Feel free to memail anytime with questions.
posted by feckless fecal fear mongering at 4:02 PM on March 14, 2014 [5 favorites]

Wine. Throw in a little at the end, boil off the alcohol. Drink some as you cook. Improves most dishes and your life in general.
posted by DMelanogaster at 4:06 PM on March 14, 2014 [2 favorites]

Best answer: We have a non-stick Admiral Craft pan for eggs and omelettes. Got it at a restaurant supply store. It has its own shelf in the cupboard, and no other pan is ever set on top of it, as the owner of the store told us that nesting non-stick pans was a good way to wreck them. Also, we only ever use a silicone spatula, the spoon type or flexible stainless covered in silicone, in that pan. But it's not so expensive that it can't be replaced easily. I just got sick of big box store non-stick pans going bad after a few months.

Also have a cast iron pan for things like steaks and bacon and a cast iron griddle. Some stainless steel sauté pans (Vollrath) for searing meat (and then will make a sauce in the same pan, as it reduces quickly and you get the good pan juices) or sometimes will use those for bacon, depending on how I am cooking it. Bacon can be baked on a cookie sheet at 300 for 10-15 mins, or put in a pan with a bit of water and cooked till the water burns off, or in a cast iron pan with no water. Remember that bacon will crisp up more after you take it off the pan and are draining it on paper towels. You cannot uncook bacon: you can only keep experimenting with more bacon.

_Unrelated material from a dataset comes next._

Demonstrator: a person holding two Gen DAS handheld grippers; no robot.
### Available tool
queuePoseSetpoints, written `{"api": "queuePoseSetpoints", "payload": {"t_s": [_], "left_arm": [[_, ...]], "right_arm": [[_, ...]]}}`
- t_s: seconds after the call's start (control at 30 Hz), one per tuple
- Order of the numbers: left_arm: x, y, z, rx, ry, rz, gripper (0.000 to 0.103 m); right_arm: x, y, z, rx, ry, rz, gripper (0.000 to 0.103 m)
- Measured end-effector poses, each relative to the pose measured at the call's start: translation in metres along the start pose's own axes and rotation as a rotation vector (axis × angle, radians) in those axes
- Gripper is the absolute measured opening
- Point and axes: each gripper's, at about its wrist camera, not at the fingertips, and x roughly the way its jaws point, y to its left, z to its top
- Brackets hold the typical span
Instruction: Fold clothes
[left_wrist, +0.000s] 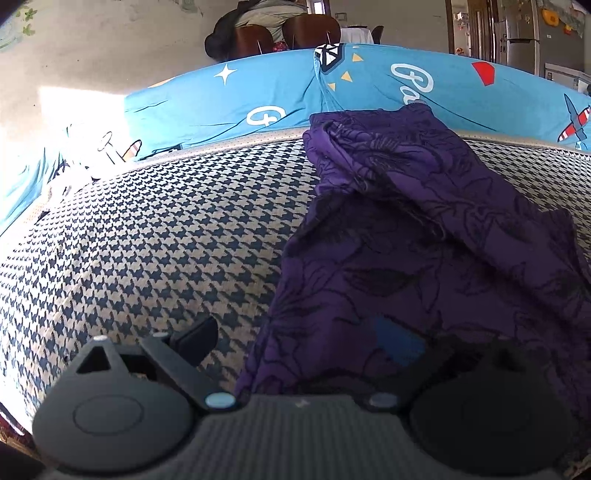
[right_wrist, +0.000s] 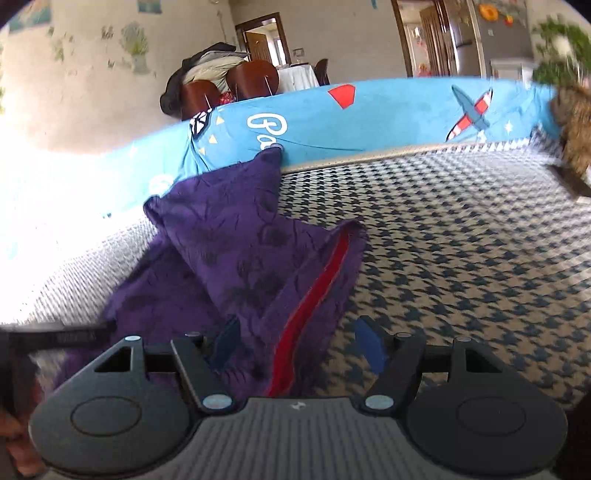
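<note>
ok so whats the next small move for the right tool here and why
Probably ease the right tool down and close it on the purple garment near its red stripe. Its fingers stand apart with that edge lying between them, pads not pressing. The cloth lies bunched on the houndstooth cover, so it likely needs a grip before it can be spread and folded.

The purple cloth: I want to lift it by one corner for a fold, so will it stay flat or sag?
The purple cloth will probably sag: it already lies in soft creases and bunched folds. It looks thin and light, so one corner should lift easily while the rest drags on the checked cover. The red stripe may be a slightly firmer hem.
</note>
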Motion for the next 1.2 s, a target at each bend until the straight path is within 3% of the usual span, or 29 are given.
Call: {"api": "queuePoseSetpoints", "payload": {"t_s": [0.4, 0.73, 0.93, 1.0, 1.2], "left_arm": [[-0.002, -0.011, -0.003, 0.032, -0.007, -0.025, 0.100], [0.000, -0.009, -0.002, 0.005, 0.004, -0.039, 0.100], [0.003, -0.008, -0.002, -0.008, 0.014, -0.045, 0.100], [0.004, -0.009, -0.002, -0.009, 0.018, -0.047, 0.100], [0.007, -0.010, -0.002, -0.011, 0.029, -0.051, 0.100]], "right_arm": [[0.054, -0.031, 0.037, 0.080, -0.004, 0.003, 0.068], [0.087, -0.055, 0.044, 0.165, 0.025, 0.023, 0.068], [0.103, -0.053, 0.046, 0.123, 0.032, 0.022, 0.039], [0.107, -0.055, 0.047, 0.137, 0.031, 0.015, 0.022], [0.111, -0.062, 0.046, 0.198, 0.023, 0.030, 0.019]]}}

For eggs and breakfast methods, I like Jacques Pepin's demonstration of a French omelette vs. a country omelette. Gordon Ramsay has a good video on scrambled eggs.

For fancy breakfast, I have made this very easy smoked salmon pizza, also by Jacques Pepin, and have made most everything in this episode of Fast Food My Way. The spatchcock chicken goes over very well here. I have some good kitchen shears for cutting out the backbone, because I would seriously cut the heck out of myself if I tried to use a knife or cleaver.

Other breakfast ideas include strata and quiche (which could also be supper, with a salad on the side).

What I like about Pepin and Ramsay is that they are teaching techniques at they go along.

When you're making a new recipe, give yourself more time than you think you will need, especially if it calls for a sauce. TV chefs make it look easy because of thousands of hours preparing sauces, so don't get frustrated if it doesn't come out right the first time (or first several times!).

Prep everything ahead of time: mise en place.

Ramsay also has a cookery course that's available on YouTube. You could probably get some good dinner ideas out of that.

Good luck and remember, never walk away from something that's under the broiler. Ask me how I know.
posted by Marie Mon Dieu at 4:26 PM on March 14, 2014 [3 favorites]

I swear by Victorinox knives. Reasonably priced and solid quality. Grab a knife sharpener too and kitchen prep will be much easier.
posted by Twicketface at 6:00 PM on March 14, 2014 [2 favorites]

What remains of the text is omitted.